■ WORK ORDER
Write out the data once more, exactly as it reads.

┌─ GIVEN DATA

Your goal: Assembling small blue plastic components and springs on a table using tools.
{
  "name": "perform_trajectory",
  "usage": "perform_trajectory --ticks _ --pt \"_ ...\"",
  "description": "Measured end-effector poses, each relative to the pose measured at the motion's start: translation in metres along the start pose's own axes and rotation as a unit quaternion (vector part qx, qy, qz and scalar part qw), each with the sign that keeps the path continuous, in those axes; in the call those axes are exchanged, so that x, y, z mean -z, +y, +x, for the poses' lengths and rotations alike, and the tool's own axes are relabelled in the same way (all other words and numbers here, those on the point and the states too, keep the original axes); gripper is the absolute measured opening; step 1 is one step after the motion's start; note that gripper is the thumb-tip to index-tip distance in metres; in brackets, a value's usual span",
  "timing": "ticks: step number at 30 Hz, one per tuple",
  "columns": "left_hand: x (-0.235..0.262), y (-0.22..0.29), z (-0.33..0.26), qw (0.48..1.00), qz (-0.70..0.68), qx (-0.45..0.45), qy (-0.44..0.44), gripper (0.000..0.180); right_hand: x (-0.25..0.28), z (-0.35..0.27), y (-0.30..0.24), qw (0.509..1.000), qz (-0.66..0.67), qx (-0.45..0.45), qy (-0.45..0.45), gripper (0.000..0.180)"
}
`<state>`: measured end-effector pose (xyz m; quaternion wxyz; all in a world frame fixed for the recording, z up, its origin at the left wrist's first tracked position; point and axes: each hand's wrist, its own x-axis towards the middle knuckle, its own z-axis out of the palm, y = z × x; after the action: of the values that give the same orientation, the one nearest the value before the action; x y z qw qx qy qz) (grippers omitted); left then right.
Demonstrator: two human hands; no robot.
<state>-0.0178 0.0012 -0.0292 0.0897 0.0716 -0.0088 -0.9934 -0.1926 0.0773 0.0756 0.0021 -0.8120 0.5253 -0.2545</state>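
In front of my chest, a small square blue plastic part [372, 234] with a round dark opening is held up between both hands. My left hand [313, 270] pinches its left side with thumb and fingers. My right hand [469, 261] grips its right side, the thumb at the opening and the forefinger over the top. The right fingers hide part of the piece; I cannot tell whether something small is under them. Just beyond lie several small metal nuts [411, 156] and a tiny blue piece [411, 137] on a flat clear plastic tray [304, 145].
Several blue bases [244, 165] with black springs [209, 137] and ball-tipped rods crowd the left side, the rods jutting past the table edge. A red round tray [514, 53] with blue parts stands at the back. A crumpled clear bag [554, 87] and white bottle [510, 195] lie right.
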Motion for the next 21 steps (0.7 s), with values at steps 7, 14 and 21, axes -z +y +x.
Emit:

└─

■ TASK RESPONSE
Your goal: Assembling small blue plastic components and springs on a table using tools.
{
  "name": "perform_trajectory",
  "usage": "perform_trajectory --ticks _ --pt \"_ ...\"",
  "description": "Measured end-effector poses, each relative to the pose measured at the motion's start: translation in metres along the start pose's own axes and rotation as a unit quaternion (vector part qx, qy, qz and scalar part qw), each with the sign that keeps the path continuous, in those axes; in the call those axes are exchanged, so that x, y, z mean -z, +y, +x, for the poses' lengths and rotations alike, and the tool's own axes are relabelled in the same way (all other words and numbers here, those on the point and the states too, keep the original axes); gripper is the absolute measured opening; step 1 is one step after the motion's start; note that gripper is the thumb-tip to index-tip distance in metres; in brackets, a value's usual span",
  "timing": "ticks: step number at 30 Hz, one per tuple",
  "columns": "left_hand: x (-0.235..0.262), y (-0.22..0.29), z (-0.33..0.26), qw (0.48..1.00), qz (-0.70..0.68), qx (-0.45..0.45), qy (-0.44..0.44), gripper (0.000..0.180); right_hand: x (-0.25..0.28), z (-0.35..0.27), y (-0.30..0.24), qw (0.509..1.000), qz (-0.66..0.67), qx (-0.45..0.45), qy (-0.45..0.45), gripper (0.000..0.180)"
}
`<state>`: measured end-effector pose (xyz m; quaternion wxyz; all in a world frame fixed for the recording, z up, its origin at the left wrist's first tracked position; point and axes: each hand's wrist, its own x-axis towards the middle knuckle, its own z-axis out of the palm, y = z × x; after the action: of the values that give the same orientation, the one nearest the value before the action; x y z qw qx qy qz) (grippers omitted); left then right.
Demonstrator: two human hands; no robot.
<state>-0.0178 0.0012 -0.0292 0.0897 0.0716 -0.0088 -0.9934 -0.1926 0.0773 0.0756 0.0021 -0.8120 0.5253 -0.2545</state>
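In front of my chest, a small square blue plastic part [372, 234] with a round dark opening is held up between both hands. My left hand [313, 270] pinches its left side with thumb and fingers. My right hand [469, 261] grips its right side, the thumb at the opening and the forefinger over the top. The right fingers hide part of the piece; I cannot tell whether something small is under them. Just beyond lie several small metal nuts [411, 156] and a tiny blue piece [411, 137] on a flat clear plastic tray [304, 145].
Several blue bases [244, 165] with black springs [209, 137] and ball-tipped rods crowd the left side, the rods jutting past the table edge. A red round tray [514, 53] with blue parts stands at the back. A crumpled clear bag [554, 87] and white bottle [510, 195] lie right.
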Motion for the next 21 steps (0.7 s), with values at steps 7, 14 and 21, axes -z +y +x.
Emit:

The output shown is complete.